* **To do**
Where a line of the data below has the string "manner", copy that line.

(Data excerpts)
########

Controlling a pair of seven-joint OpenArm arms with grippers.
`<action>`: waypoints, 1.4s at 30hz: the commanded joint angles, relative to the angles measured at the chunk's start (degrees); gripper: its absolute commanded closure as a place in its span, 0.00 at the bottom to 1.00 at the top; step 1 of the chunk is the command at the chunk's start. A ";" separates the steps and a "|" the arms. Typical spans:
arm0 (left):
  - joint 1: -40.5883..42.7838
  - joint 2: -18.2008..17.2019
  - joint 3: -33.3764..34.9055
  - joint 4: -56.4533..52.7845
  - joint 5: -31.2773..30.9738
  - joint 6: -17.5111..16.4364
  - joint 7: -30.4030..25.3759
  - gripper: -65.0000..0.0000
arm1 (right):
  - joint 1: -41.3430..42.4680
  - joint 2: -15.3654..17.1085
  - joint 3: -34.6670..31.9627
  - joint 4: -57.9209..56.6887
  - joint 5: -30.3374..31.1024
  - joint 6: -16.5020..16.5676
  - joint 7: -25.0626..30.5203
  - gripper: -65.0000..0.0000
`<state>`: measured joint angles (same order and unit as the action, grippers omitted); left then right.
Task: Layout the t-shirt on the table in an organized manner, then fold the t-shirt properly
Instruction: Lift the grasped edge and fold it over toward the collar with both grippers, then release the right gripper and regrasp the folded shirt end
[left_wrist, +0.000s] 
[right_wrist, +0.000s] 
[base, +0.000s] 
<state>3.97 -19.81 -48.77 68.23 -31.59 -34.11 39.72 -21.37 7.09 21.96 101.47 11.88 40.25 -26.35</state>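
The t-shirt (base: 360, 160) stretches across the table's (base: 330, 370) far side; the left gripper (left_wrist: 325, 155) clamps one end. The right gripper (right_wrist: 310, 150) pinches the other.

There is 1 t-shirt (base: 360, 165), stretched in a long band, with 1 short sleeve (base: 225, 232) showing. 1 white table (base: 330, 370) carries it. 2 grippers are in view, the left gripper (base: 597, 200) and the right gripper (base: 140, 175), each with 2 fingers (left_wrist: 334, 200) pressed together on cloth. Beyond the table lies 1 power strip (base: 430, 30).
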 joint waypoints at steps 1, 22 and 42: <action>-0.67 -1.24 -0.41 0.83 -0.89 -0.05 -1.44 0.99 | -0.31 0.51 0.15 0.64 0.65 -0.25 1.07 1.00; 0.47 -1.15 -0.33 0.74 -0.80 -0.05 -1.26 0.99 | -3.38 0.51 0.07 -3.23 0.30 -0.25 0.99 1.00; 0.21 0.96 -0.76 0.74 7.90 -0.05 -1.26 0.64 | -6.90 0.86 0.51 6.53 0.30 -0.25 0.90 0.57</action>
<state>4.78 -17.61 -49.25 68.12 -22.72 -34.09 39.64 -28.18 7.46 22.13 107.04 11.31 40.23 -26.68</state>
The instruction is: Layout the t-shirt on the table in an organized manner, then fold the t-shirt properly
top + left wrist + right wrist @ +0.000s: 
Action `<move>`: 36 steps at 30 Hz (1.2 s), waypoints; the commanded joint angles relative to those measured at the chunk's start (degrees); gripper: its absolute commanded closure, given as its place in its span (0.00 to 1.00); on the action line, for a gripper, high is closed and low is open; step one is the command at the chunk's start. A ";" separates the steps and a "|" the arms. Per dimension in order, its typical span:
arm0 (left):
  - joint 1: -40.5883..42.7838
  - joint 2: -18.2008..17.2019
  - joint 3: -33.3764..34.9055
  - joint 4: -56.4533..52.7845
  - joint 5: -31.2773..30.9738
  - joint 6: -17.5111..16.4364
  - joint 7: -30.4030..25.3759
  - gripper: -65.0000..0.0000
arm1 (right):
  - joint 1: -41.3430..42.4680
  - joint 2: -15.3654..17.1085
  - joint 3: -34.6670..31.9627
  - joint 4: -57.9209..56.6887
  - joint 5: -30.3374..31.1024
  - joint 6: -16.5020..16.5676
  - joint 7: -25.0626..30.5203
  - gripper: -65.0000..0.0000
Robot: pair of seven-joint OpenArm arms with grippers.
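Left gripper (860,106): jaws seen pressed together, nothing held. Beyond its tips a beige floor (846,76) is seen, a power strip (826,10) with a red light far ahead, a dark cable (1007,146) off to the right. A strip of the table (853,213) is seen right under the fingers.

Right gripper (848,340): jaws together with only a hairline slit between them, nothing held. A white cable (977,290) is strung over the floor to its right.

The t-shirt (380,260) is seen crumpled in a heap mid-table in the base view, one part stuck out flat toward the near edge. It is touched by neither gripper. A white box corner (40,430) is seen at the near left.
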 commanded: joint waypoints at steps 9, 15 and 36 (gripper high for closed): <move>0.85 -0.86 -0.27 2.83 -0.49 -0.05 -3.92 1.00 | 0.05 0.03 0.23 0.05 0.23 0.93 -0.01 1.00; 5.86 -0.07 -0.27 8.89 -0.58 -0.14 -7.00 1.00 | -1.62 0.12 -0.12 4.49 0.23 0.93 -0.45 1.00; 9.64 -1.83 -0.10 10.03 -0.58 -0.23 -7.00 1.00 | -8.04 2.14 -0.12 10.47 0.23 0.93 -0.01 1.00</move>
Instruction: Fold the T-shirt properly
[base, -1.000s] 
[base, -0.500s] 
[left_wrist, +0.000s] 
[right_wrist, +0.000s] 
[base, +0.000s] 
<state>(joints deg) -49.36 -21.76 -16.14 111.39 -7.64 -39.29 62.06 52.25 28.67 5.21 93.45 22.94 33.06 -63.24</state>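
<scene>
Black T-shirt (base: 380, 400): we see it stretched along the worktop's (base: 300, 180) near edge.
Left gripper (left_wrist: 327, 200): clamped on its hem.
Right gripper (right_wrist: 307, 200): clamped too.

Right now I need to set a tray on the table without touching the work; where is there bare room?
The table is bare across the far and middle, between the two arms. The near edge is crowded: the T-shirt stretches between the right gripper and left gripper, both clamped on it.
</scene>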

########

* **Completed exercise**
Task: Layout the t-shirt on the table in an organized manner, then fold the t-shirt properly
The instruction is: Layout the t-shirt on the table in an organized manner, then fold the t-shirt properly

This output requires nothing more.